● What needs to be done:
Scan the entries below for the word "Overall". Copy each line that has it.

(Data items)
<<<<
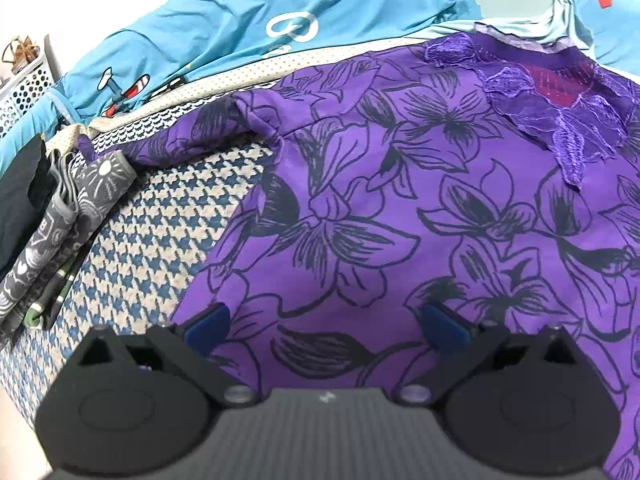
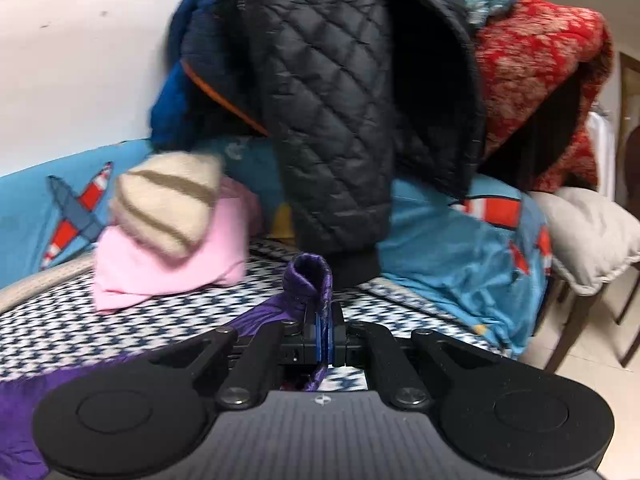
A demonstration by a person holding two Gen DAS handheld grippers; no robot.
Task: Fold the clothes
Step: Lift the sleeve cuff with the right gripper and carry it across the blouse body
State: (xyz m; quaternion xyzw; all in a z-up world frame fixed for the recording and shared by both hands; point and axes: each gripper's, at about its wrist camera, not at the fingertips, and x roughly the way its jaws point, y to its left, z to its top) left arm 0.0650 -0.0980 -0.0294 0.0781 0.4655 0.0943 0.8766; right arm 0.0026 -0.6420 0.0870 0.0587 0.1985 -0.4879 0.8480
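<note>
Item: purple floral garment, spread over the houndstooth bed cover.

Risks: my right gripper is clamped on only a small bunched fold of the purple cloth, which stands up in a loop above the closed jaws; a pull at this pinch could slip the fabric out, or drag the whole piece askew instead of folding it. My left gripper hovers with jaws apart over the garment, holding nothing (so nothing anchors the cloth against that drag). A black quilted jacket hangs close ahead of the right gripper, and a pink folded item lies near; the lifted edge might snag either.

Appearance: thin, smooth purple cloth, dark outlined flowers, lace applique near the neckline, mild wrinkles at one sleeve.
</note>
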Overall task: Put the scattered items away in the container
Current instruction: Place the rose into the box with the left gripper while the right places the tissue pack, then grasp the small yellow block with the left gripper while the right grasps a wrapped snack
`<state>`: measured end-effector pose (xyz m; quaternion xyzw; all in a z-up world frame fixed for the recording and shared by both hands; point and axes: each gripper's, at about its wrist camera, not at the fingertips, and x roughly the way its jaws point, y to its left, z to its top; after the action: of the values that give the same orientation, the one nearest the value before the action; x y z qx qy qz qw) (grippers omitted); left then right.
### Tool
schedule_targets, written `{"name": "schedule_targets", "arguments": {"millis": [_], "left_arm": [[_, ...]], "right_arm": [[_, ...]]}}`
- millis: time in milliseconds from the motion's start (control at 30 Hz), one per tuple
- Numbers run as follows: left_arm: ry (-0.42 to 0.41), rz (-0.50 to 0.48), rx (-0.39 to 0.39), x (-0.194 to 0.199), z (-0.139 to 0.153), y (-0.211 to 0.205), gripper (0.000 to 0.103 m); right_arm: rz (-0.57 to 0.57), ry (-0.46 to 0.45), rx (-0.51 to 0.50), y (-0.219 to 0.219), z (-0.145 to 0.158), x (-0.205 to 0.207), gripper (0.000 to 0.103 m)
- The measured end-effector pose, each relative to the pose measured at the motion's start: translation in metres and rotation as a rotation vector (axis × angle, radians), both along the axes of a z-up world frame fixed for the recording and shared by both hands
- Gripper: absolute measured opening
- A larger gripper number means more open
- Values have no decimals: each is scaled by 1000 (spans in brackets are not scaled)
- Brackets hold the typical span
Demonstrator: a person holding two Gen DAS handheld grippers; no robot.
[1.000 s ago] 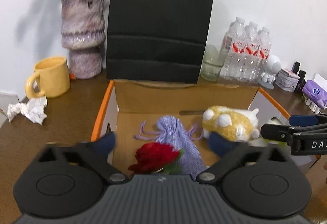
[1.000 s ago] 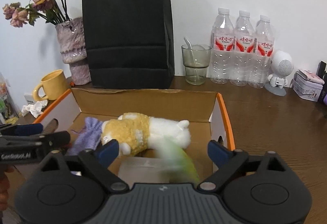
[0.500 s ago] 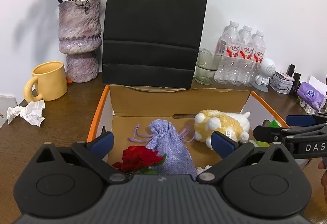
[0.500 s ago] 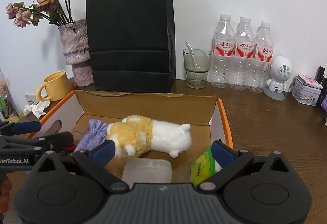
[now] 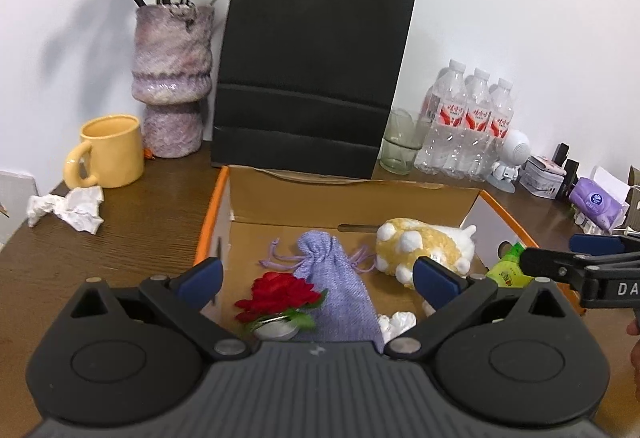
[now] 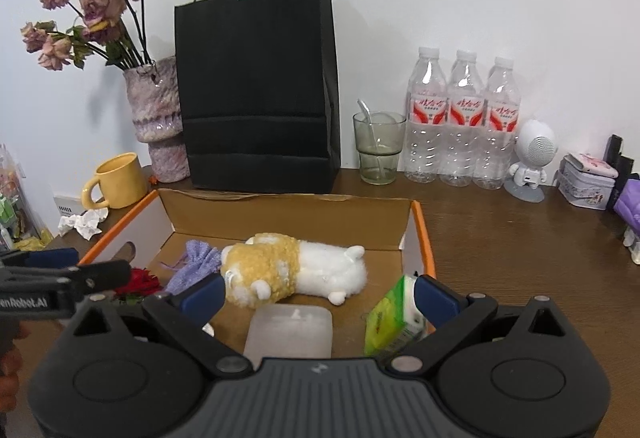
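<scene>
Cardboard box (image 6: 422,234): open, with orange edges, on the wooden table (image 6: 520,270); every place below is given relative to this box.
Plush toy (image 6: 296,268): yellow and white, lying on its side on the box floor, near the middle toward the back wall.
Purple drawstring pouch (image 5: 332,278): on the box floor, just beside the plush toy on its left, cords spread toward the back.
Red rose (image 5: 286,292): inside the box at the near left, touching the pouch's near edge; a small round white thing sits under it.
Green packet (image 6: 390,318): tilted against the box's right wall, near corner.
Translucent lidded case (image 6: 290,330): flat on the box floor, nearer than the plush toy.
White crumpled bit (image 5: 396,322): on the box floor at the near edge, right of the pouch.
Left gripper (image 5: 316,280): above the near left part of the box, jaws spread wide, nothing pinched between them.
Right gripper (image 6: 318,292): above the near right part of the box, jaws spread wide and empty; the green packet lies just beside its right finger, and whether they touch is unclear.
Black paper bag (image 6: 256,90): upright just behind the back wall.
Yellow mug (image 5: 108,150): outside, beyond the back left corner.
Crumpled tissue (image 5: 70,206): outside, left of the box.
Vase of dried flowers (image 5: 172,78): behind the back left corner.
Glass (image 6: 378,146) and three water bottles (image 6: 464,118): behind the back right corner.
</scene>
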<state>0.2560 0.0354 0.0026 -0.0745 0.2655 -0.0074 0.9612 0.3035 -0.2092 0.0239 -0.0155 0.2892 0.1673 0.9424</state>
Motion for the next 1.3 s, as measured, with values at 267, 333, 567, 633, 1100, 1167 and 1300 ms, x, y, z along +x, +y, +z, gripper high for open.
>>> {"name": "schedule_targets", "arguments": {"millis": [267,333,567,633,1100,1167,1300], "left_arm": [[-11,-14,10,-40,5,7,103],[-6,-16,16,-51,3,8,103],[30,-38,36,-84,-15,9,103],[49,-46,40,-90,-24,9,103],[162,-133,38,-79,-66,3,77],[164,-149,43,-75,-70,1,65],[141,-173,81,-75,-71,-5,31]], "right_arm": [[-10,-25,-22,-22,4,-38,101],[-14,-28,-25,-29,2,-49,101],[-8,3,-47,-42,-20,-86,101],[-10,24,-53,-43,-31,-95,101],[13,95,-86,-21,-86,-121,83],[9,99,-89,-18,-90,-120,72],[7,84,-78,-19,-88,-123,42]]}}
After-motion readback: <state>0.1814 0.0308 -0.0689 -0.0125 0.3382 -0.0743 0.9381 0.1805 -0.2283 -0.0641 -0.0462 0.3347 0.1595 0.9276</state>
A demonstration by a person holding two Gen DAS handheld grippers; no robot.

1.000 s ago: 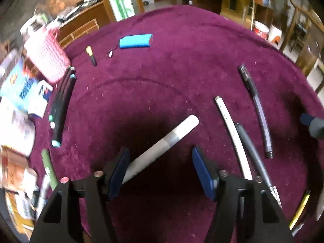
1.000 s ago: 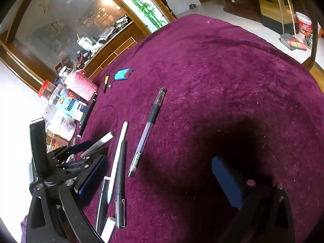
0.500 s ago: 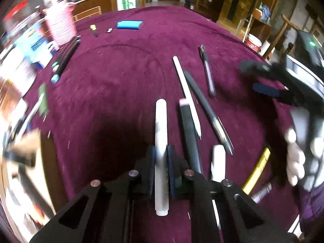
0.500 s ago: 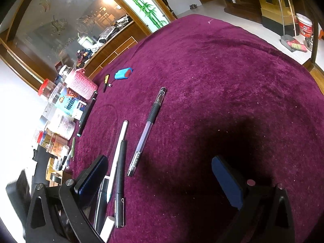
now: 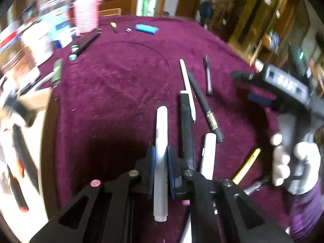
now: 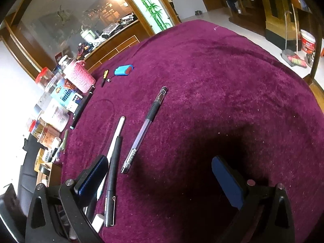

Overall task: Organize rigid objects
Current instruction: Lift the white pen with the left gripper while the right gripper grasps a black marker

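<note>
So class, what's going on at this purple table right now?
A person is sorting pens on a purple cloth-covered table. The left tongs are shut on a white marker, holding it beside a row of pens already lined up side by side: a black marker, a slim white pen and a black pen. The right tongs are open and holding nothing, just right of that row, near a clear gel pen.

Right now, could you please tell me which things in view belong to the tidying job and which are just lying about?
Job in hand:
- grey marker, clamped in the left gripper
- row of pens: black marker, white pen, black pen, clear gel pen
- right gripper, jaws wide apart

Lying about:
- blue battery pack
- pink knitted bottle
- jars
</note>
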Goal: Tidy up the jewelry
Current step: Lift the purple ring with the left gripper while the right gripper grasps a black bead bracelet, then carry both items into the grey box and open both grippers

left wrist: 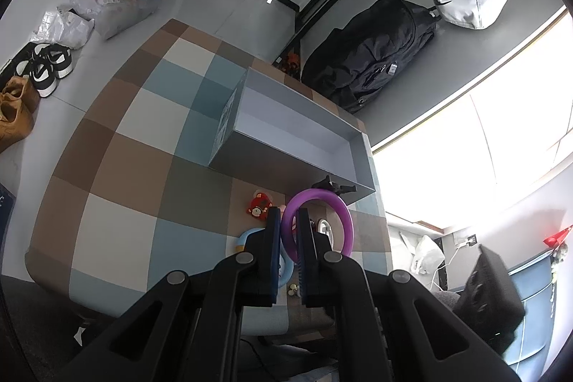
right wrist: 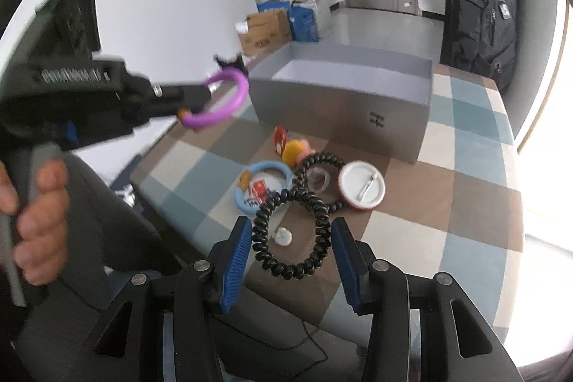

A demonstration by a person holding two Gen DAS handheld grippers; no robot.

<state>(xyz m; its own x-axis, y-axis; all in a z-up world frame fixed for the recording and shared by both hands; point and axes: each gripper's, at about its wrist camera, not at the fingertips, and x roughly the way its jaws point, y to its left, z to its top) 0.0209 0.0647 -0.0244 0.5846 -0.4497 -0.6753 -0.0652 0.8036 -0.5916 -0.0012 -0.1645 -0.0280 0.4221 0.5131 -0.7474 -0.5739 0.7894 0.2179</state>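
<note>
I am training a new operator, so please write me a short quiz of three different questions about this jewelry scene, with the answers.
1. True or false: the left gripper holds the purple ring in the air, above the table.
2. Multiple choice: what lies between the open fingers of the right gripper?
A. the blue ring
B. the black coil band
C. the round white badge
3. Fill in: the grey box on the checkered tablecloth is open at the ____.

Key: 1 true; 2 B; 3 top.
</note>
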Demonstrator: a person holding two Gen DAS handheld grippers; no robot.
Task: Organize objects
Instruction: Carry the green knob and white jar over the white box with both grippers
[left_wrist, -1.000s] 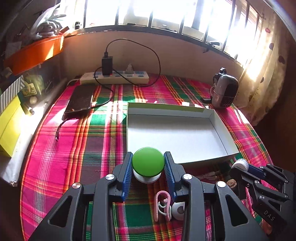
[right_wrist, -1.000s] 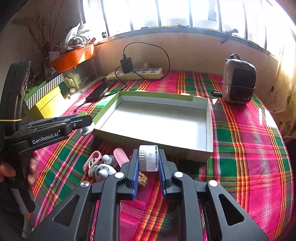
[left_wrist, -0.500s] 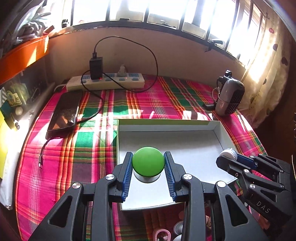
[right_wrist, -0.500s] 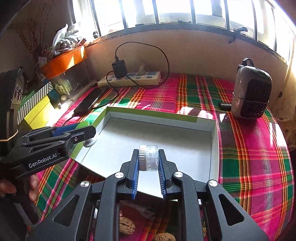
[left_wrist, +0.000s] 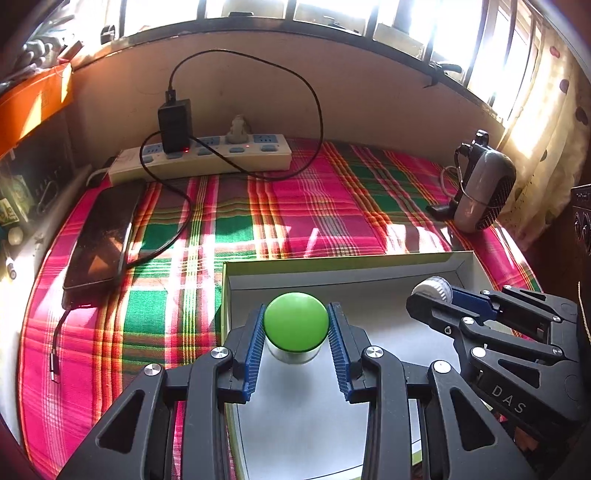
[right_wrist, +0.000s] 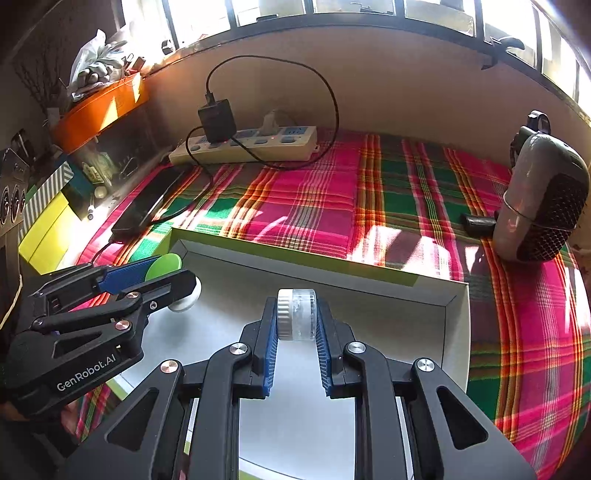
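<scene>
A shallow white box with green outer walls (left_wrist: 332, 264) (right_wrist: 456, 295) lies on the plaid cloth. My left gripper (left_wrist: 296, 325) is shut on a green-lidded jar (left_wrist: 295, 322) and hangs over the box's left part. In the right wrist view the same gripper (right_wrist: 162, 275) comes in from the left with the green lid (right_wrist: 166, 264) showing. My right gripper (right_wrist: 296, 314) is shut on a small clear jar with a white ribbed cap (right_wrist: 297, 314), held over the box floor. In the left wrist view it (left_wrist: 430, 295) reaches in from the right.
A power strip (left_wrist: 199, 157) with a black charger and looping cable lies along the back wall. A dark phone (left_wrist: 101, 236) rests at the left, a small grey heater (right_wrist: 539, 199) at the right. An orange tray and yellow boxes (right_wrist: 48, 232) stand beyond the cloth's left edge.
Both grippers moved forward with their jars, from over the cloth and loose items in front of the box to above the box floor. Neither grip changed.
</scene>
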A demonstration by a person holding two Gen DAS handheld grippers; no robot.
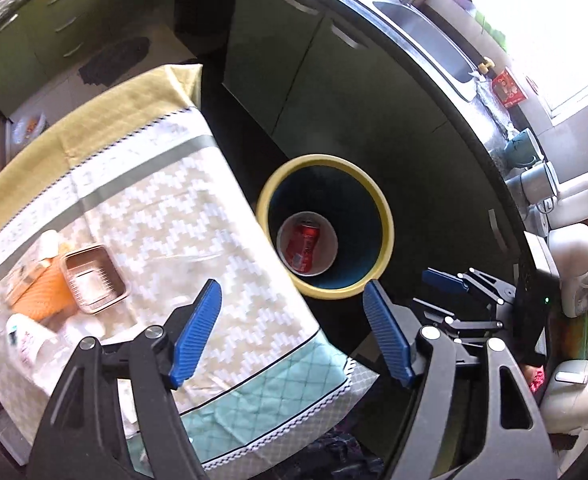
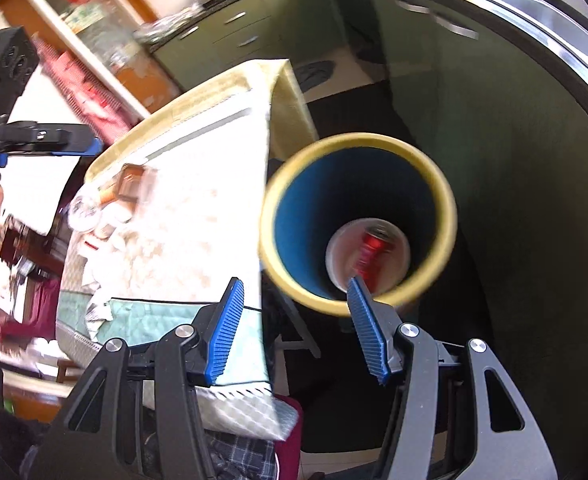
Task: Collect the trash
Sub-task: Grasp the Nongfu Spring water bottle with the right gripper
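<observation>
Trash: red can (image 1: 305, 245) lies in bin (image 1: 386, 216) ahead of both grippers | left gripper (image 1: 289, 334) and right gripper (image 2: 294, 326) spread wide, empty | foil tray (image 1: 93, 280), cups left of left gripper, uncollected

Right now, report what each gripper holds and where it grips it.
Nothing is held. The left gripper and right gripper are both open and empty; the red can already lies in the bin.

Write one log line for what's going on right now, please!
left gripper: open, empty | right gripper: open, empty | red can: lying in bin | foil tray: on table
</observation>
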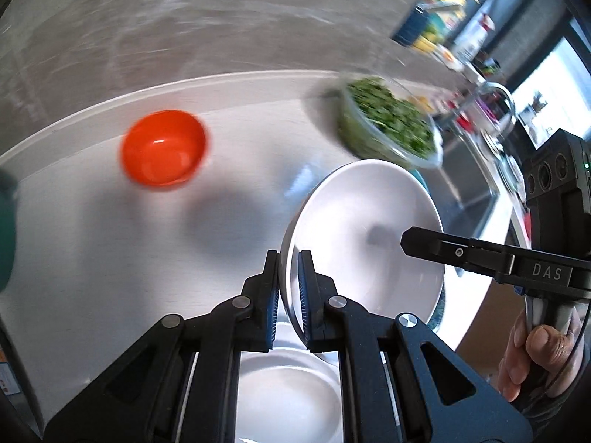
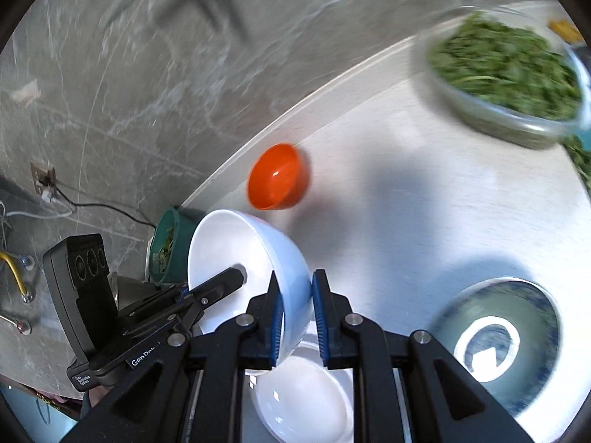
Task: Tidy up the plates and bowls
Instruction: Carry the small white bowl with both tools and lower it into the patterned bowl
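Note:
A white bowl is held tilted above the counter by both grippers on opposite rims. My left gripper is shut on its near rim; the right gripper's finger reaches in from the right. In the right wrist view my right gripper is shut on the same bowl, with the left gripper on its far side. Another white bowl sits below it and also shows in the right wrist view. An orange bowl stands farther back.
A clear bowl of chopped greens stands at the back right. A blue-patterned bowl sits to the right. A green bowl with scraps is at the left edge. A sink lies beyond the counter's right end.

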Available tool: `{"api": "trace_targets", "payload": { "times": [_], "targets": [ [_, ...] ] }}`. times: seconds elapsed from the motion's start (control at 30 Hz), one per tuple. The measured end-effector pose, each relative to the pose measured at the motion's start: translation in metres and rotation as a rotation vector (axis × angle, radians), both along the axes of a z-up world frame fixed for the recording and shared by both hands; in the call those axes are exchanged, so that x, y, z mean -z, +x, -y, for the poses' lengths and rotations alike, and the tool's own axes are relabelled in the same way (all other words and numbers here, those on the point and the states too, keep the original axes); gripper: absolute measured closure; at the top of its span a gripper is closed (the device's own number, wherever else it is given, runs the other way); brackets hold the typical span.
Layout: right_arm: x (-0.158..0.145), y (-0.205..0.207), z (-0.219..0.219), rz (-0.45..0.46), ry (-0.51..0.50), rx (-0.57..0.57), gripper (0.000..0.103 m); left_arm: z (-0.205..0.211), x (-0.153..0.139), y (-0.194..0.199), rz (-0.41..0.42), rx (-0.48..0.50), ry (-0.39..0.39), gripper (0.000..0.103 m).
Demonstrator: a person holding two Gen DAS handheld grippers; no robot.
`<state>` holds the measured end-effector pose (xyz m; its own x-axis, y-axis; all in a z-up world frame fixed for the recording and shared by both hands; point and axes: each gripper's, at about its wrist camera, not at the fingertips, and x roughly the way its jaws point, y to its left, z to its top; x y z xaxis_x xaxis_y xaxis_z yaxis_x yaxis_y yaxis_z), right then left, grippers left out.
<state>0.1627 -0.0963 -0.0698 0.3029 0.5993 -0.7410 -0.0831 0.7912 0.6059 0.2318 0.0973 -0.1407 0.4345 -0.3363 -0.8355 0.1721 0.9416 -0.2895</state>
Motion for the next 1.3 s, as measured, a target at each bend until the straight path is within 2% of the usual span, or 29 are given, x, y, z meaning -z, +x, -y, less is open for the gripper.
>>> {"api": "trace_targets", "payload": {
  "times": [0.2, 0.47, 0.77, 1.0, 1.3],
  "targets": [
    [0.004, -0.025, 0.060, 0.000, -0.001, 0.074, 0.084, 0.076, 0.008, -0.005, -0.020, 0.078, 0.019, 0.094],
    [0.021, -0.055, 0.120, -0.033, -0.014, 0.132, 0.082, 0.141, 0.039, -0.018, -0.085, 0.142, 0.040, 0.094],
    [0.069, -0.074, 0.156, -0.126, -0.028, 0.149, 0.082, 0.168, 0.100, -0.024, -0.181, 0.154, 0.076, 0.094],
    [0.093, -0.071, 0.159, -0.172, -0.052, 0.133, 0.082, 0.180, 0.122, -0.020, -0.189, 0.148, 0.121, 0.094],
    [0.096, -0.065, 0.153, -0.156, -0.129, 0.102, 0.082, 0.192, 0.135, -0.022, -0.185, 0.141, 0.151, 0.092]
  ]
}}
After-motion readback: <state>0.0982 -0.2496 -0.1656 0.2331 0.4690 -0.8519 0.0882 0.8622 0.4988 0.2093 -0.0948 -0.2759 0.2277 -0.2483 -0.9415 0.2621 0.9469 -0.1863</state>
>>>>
● Reply to the exercise:
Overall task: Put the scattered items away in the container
Overall task: Organize rigid objects

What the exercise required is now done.